For the last five years, I would say that my dad was alive, he was comfortable, you know. He was made enough money. He had made a good living. He could go out and do what he wanted to do. And so there really wasn't that incentive to grow. I mean, Jerry and I are still in our forties, so we still have this incentive to... We've got another 20 years to work, we want to make something of this place, not just, "Look what I did in the past," and sit back.
That's how SEO started. And then we just went from there, and then Jerry has just become the genius on it, and I just take the phone calls. And I can always tell when he starts doing something different or running an ad, because all of a sudden I'll like walk into his office and I go, "Are you trying to kill me today? Because I've had 22 new business quotes come in this afternoon, offer commercial insurance and what are you trying to do to me?" And he's like, "Oh, did you figure out I ran an ad?" I was like, "Yeah, I figured it out".
Joey Giangola: I guess that's definitely a good problem to have with your spouse as opposed to the phone not ringing enough, right?
Nancy Nicklow: Right. Exactly.
Joey Giangola: All right, Nancy, take it three more questions for you. The first one is pretty simply, what's one thing you hope you never forget?
Nancy Nicklow: How important integrity is.
Joey Giangola: All right.
Nancy Nicklow: And to do what you say you're going to do.
Joey Giangola: Fair enough. Now, on the other side of that, what's one thing you still have yet to learn?
I have so much, so much to learn.

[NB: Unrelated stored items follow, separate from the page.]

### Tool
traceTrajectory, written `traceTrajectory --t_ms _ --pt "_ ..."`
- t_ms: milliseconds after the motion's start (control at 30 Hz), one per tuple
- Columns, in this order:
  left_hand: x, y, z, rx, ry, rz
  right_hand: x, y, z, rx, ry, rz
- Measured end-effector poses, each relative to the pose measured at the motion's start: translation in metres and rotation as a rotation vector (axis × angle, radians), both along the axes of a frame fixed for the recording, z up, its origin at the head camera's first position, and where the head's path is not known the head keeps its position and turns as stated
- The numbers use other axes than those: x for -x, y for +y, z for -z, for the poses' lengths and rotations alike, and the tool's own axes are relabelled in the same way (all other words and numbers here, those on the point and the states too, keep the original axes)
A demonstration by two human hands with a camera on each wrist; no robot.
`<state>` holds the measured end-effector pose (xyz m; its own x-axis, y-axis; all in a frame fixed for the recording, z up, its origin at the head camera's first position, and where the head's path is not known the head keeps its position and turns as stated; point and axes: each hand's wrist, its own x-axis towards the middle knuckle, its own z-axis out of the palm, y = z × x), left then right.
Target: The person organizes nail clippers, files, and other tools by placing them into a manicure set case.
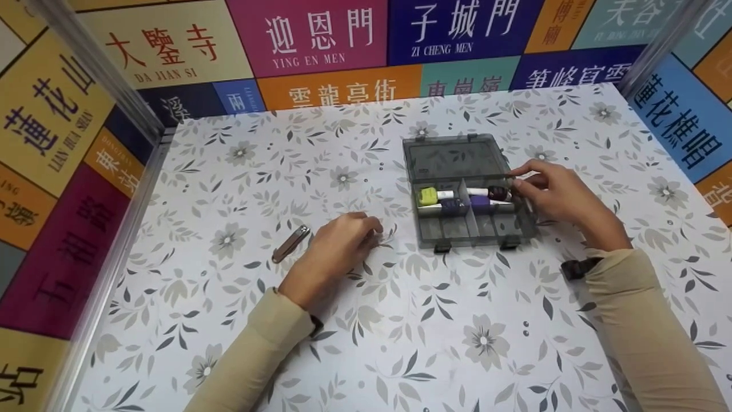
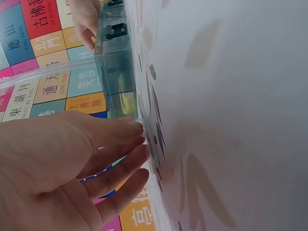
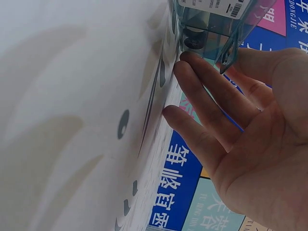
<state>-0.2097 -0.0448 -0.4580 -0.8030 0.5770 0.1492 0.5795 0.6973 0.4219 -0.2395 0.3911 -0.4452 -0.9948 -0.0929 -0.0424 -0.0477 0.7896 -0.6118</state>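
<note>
A translucent grey compartment box (image 1: 446, 234) stands on the patterned table with its lid (image 1: 457, 159) folded back. In its rear compartments lie several small bottles with white caps, among them a yellow-green bottle (image 1: 428, 197), a purple bottle (image 1: 479, 201) and a dark bottle (image 1: 498, 193). My right hand (image 1: 563, 194) is at the box's right side; its fingertips touch or nearly touch the wall. Left of the box, my left hand (image 1: 337, 243) rests low over the table, fingers loosely bent and holding nothing visible. Beside it lies a nail clipper (image 1: 290, 244).
Signboard panels (image 1: 320, 34) with large lettering rise behind the table and along both sides. A metal-like frame rail (image 1: 123, 229) runs along the left edge. The floral tabletop (image 1: 400, 320) spreads in front of the box.
</note>
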Motion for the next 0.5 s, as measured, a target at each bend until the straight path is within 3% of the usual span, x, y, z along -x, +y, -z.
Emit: traceTrajectory --t_ms 500 --pt "0.0010 -0.0002 0.0007 -0.012 0.011 -0.009 0.0002 0.0002 0.0002 0.020 0.003 -0.003"
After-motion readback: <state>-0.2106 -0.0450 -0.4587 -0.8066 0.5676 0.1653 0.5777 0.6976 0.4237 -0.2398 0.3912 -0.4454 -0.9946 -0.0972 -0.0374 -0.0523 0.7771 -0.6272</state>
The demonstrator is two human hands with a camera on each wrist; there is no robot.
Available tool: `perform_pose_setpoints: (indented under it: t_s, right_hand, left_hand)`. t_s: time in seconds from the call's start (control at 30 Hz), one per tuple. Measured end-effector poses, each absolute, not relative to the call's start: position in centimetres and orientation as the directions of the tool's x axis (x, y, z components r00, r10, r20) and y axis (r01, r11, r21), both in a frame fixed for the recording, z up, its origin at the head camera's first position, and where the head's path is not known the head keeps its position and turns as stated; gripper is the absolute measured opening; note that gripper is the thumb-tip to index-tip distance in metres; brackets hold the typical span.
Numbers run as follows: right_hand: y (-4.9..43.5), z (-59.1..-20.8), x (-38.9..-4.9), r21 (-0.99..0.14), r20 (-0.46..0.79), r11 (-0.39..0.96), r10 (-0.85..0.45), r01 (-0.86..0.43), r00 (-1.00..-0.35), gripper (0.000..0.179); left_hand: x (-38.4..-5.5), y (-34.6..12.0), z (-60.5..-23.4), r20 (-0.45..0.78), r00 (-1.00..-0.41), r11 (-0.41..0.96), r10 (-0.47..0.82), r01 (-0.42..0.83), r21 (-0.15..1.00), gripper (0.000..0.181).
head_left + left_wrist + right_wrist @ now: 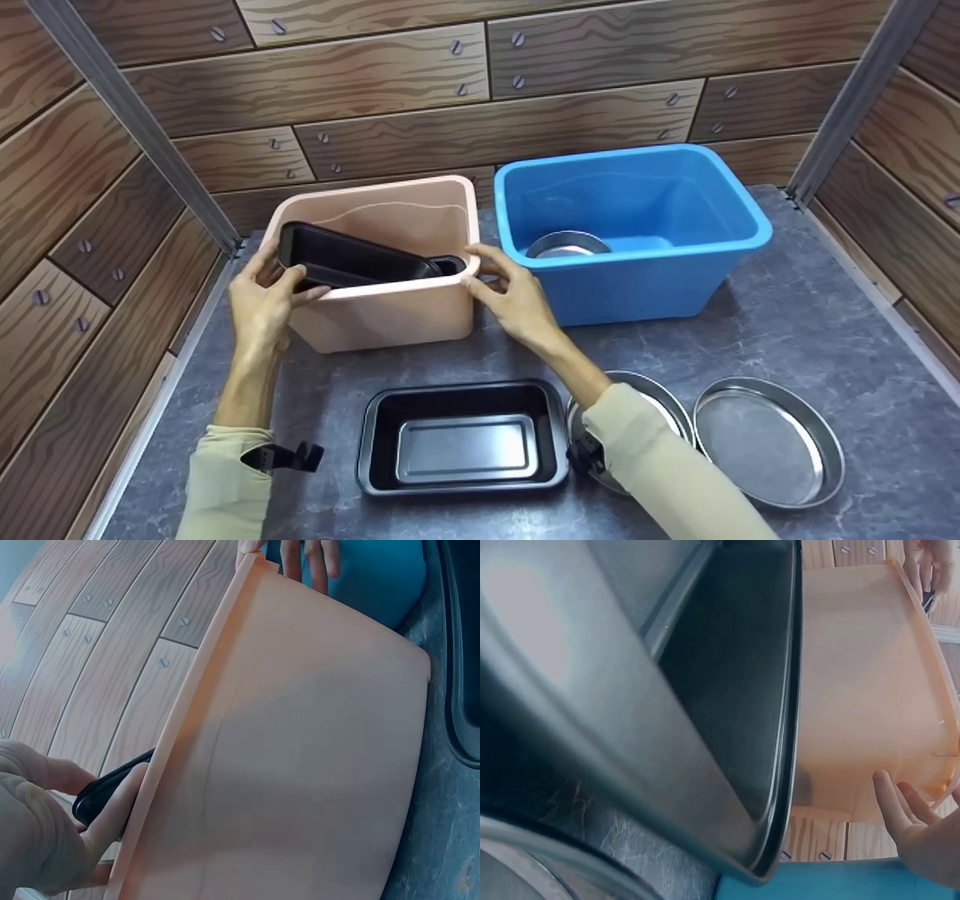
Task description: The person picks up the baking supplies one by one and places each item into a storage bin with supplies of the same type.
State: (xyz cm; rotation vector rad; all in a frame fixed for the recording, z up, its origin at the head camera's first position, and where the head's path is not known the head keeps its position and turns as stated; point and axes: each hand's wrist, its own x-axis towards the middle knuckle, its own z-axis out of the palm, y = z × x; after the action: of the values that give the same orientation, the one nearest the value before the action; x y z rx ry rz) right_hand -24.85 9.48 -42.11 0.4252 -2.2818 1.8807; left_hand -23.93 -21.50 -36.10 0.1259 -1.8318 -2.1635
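Note:
A black loaf pan (352,255) lies tilted inside the peach bin (390,319), its left end raised to the rim. My left hand (262,300) pinches that raised end between thumb and fingers; the left wrist view shows the pan's dark edge (105,791) in the grip. At the bin's front right corner, my right hand (514,296) holds the rim with thumb and fingers. Another dark rim (450,264) shows beside the pan's lower end; the rest of it is hidden.
A blue bin (630,289) stands right of the peach one, with a round metal pan (568,244) inside. In front lie a dark loaf pan (465,446) and two round pans, one (761,442) at right, the other (664,394) partly under my right forearm. Wood-patterned walls (375,82) enclose the table.

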Motion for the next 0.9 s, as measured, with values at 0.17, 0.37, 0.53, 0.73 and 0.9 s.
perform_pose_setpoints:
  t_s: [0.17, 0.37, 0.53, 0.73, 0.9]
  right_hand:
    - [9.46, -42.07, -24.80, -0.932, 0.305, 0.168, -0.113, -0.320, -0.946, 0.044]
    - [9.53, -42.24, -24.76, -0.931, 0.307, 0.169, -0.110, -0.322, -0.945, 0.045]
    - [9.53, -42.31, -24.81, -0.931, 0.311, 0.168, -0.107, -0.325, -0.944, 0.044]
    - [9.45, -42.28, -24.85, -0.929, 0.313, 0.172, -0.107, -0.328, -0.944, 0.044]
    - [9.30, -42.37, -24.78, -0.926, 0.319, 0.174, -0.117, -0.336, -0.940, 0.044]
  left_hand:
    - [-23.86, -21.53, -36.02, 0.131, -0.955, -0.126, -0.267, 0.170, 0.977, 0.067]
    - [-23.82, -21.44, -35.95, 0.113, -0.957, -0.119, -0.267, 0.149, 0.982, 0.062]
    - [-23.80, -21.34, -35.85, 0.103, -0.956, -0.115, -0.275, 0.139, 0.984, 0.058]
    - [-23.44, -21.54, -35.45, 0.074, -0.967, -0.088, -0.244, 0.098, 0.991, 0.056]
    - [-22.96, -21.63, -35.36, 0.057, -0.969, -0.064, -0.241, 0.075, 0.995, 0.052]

The thing that I am working on trying to learn is better questioning skills.
All right Nancy, last question to you then. If I were to hand you a magic wand of sorts to reshape, change, alter, speed up really any part of insurance that you saw fit, what is that thing, where is it going, and what is it doing?
Nancy Nicklow:The thing that needs to change the most, the quickest is integration between the carriers and the agents systems. Like I should be able to enter in a change request in EPIC and not have to go to the carrier site and process that same information on the carrier site. That's just ridiculous to me, it's ridiculous to the young people that come in this, into the office, and into the agency world. Why don't these systems all talk to each other so that you can just do it once and be done with it? That's something that is going, makes us struggle with the young people when they try to come into this industry, is they just don't, they're like, "I don't understand why this, why everything's so antiquated, why the websites are so antiquated with the carriers." So if there was something I could change and change pretty quickly, it would be that, so that everything was seamless, everything. I mean, we talked about it in 1980, right? [inaudible] single entry, right, 1980. It's still 2021 and we're still talking about it, right. That's what I would fix.
Joey Giangola: Nancy, this has been fantastic. I'm going to leave it right there.
Nancy Nicklow: All right. Thank you, Joey.